### WHAT THE EXERCISE ASKS
Your answer should be every line from the records that contains "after".

+++ PROVIDED MATERIAL

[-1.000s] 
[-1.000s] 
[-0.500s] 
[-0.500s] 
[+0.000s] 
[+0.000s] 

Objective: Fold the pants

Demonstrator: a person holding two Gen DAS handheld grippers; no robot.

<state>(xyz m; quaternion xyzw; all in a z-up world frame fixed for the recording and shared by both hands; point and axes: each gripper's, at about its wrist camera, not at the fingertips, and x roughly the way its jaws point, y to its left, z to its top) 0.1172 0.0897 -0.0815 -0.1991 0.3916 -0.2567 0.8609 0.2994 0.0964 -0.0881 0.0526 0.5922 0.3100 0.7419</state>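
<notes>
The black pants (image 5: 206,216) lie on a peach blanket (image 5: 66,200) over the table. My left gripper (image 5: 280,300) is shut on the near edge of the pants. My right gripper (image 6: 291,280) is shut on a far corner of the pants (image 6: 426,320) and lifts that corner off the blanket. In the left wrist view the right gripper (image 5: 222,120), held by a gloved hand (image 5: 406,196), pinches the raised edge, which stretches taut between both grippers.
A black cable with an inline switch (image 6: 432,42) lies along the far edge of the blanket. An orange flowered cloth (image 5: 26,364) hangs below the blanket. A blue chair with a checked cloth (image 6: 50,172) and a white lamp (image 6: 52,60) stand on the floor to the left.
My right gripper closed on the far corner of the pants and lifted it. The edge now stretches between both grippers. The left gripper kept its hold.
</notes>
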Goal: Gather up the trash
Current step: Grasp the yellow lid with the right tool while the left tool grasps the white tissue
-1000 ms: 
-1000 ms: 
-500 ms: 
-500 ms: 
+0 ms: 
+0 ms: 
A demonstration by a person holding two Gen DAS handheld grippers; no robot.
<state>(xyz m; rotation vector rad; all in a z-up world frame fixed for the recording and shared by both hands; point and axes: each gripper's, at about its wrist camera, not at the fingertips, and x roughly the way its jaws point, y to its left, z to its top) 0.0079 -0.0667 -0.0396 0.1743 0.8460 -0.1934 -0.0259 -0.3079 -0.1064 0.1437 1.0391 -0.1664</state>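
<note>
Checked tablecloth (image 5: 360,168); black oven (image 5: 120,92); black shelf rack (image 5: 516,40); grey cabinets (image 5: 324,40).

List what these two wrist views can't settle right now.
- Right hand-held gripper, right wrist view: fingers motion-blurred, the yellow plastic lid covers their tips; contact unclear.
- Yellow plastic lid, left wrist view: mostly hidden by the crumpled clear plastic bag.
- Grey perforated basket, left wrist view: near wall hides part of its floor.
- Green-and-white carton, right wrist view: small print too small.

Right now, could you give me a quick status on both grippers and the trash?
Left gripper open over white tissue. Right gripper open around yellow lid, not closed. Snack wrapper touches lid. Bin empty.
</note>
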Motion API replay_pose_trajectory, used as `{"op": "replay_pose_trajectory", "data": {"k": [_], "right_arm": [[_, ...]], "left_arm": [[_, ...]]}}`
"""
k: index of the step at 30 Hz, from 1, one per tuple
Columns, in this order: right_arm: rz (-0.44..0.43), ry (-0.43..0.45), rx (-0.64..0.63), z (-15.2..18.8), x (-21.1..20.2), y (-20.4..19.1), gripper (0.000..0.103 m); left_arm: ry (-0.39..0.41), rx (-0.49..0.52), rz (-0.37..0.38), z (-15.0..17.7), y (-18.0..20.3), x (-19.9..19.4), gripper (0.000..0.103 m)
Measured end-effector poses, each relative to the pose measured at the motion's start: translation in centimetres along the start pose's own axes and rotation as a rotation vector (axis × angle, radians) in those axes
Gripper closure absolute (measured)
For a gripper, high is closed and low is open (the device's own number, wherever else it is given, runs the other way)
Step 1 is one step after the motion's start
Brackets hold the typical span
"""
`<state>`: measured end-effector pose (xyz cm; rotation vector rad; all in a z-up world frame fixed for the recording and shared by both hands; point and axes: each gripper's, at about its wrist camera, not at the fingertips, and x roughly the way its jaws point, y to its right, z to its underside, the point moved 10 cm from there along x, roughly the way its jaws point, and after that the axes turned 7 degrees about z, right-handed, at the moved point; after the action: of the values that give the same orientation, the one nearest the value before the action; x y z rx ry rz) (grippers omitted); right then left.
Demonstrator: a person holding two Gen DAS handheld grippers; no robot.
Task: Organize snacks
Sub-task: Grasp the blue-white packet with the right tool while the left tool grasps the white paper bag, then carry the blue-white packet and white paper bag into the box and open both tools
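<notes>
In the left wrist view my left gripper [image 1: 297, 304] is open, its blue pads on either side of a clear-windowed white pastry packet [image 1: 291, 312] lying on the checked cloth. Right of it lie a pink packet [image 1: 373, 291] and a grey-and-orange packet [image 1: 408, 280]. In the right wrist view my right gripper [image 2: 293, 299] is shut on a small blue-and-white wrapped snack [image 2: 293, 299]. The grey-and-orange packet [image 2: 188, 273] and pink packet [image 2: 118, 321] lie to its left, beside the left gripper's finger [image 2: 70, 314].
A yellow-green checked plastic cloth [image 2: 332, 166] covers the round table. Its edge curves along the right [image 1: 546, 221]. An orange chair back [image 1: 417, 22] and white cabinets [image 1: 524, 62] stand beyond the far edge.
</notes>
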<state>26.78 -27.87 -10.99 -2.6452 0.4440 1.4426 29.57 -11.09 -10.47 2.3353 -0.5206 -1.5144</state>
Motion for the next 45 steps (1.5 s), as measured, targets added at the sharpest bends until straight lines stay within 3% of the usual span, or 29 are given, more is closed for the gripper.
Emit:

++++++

### ANSWER BOX
Step 1 is one step after the motion's start
`<state>`: measured end-effector pose (xyz cm; rotation vector rad; all in a z-up world frame fixed for the recording and shared by both hands; point and axes: each gripper's, at about its wrist camera, not at the fingertips, and x roughly the way its jaws point, y to its right, z to its underside, the point moved 10 cm from there along x, roughly the way its jaws point, and after that the axes turned 7 degrees about z, right-handed, at the moved point; after the action: of the values that give the same orientation, the one nearest the value before the action; x y z rx ry rz) (grippers omitted); right then left.

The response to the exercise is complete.